> _TASK OBJECTIVE_
Extract each line of the data below exactly as written.

━━━━━━━━━━━━━━━━━━━━

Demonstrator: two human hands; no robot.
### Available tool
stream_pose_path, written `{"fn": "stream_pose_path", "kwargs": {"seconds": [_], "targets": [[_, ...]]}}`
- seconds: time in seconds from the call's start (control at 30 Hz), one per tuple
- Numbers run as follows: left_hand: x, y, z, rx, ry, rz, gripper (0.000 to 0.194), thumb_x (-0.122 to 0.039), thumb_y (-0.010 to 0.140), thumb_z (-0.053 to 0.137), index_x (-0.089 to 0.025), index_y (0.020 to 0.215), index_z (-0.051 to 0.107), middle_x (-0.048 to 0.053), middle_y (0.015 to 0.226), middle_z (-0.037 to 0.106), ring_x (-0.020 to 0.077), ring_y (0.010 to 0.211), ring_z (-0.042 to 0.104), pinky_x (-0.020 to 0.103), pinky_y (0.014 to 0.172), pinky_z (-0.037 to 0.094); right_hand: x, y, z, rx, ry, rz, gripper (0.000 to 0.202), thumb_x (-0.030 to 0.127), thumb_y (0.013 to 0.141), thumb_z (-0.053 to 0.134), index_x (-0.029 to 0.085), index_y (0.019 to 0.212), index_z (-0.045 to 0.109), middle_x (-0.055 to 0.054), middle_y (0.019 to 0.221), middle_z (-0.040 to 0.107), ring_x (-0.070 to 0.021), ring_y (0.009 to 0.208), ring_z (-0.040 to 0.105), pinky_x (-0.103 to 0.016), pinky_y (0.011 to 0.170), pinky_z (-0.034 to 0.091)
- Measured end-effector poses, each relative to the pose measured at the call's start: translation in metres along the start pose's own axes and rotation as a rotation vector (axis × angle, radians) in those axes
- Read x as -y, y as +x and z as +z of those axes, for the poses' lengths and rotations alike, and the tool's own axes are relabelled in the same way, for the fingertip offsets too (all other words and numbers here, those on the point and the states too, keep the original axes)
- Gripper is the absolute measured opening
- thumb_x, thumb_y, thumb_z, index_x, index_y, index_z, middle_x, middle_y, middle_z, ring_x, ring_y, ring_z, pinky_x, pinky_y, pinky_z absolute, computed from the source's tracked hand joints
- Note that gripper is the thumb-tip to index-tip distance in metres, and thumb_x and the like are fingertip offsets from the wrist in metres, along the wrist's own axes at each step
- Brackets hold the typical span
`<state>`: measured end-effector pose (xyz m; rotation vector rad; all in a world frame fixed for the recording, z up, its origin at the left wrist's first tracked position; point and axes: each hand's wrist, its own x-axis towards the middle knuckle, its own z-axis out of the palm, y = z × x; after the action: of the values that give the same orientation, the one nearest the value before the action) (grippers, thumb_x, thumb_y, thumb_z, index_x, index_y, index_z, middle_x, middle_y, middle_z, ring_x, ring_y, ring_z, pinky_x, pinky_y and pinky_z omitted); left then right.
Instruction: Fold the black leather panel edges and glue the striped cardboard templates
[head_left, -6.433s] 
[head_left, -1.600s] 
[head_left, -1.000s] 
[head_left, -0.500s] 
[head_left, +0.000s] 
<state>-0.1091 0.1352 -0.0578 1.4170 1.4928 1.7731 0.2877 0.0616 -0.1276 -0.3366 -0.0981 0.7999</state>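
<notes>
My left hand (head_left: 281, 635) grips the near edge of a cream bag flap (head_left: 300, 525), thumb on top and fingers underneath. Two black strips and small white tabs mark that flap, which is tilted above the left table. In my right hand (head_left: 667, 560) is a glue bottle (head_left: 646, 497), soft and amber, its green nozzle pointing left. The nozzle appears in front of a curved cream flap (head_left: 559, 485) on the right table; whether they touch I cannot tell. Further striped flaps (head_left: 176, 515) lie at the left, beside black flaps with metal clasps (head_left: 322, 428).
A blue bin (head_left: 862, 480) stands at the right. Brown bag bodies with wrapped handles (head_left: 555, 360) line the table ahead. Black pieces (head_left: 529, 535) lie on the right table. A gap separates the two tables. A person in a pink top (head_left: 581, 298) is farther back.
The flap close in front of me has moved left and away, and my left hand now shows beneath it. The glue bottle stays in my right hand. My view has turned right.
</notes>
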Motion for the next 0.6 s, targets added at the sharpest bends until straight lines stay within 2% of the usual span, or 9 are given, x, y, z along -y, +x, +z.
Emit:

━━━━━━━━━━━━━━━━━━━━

> _SOLVED EXERCISE_
Demonstrator: two human hands; no robot.
### Available tool
stream_pose_path, written `{"fn": "stream_pose_path", "kwargs": {"seconds": [_], "targets": [[_, ...]]}}`
- seconds: time in seconds from the call's start (control at 30 Hz), one per tuple
- Numbers run as follows: left_hand: x, y, z, rx, ry, rz, gripper (0.000 to 0.194), thumb_x (-0.122 to 0.039), thumb_y (-0.010 to 0.140), thumb_z (-0.053 to 0.137), index_x (-0.089 to 0.025), index_y (0.020 to 0.215), index_z (-0.051 to 0.107), middle_x (-0.048 to 0.053), middle_y (0.015 to 0.226), middle_z (-0.037 to 0.106), ring_x (-0.020 to 0.077), ring_y (0.010 to 0.211), ring_z (-0.042 to 0.104), pinky_x (-0.020 to 0.103), pinky_y (0.014 to 0.172), pinky_z (-0.037 to 0.094); right_hand: x, y, z, rx, ry, rz, gripper (0.000 to 0.202), thumb_x (-0.030 to 0.127), thumb_y (0.013 to 0.141), thumb_z (-0.053 to 0.134), index_x (-0.029 to 0.085), index_y (0.019 to 0.212), index_z (-0.045 to 0.109), middle_x (-0.055 to 0.054), middle_y (0.019 to 0.221), middle_z (-0.040 to 0.107), ring_x (-0.070 to 0.021), ring_y (0.009 to 0.208), ring_z (-0.040 to 0.105), pinky_x (-0.103 to 0.016), pinky_y (0.011 to 0.170), pinky_z (-0.034 to 0.091)
- Measured end-effector poses, each relative to the pose measured at the call's start: translation in metres along the start pose's own axes and rotation as a rotation vector (axis × angle, radians) in those axes
- Read x as -y, y as +x and z as +z of those axes, for the poses' lengths and rotations alike, and the tool's own axes are relabelled in the same way, for the fingertip offsets too (all other words and numbers here, those on the point and the states too, keep the original axes)
- Gripper is the absolute measured opening
- thumb_x, thumb_y, thumb_z, index_x, index_y, index_z, middle_x, middle_y, middle_z, ring_x, ring_y, ring_z, pinky_x, pinky_y, pinky_z absolute, computed from the source's tracked hand joints
- Note that gripper is the thumb-tip to index-tip distance in metres, and thumb_x and the like are fingertip offsets from the wrist in metres, along the wrist's own axes at each step
- Brackets hold the typical span
`<state>`: measured end-effector pose (xyz m; rotation vector rad; all in a world frame fixed for the recording, z up, its origin at the left wrist's first tracked position; point and axes: each hand's wrist, its own x-axis towards the middle knuckle, its own z-axis out of the palm, y = z × x; after the action: of the values that give the same orientation, the one nearest the value before the action) (grippers, thumb_x, thumb_y, thumb_z, index_x, index_y, index_z, middle_x, middle_y, middle_z, ring_x, ring_y, ring_z, pinky_x, pinky_y and pinky_z omitted); left then right.
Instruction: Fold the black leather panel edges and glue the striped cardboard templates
[head_left, -6.433s] 
[head_left, -1.600s] 
[head_left, -1.000s] 
[head_left, -0.500s] 
[head_left, +0.000s] 
<state>-0.1091 0.1352 -0.0578 1.4170 1.4928 1.7731 0.2877 0.0616 -0.1276 -0.3366 -0.0981 0.7999</state>
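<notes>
My left hand (head_left: 281, 635) grips the near edge of a cream bag flap (head_left: 300, 525), thumb on top and fingers underneath. Two black strips and small white tabs mark that flap, which is tilted above the left table. In my right hand (head_left: 667, 560) is a glue bottle (head_left: 646, 497), soft and amber, its green nozzle pointing left. The nozzle appears in front of a curved cream flap (head_left: 559, 485) on the right table; whether they touch I cannot tell. Further striped flaps (head_left: 176, 515) lie at the left, beside black flaps with metal clasps (head_left: 322, 428).
A blue bin (head_left: 862, 480) stands at the right. Brown bag bodies with wrapped handles (head_left: 555, 360) line the table ahead. Black pieces (head_left: 529, 535) lie on the right table. A gap separates the two tables. A person in a pink top (head_left: 581, 298) is farther back.
The flap close in front of me has moved left and away, and my left hand now shows beneath it. The glue bottle stays in my right hand. My view has turned right.
</notes>
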Motion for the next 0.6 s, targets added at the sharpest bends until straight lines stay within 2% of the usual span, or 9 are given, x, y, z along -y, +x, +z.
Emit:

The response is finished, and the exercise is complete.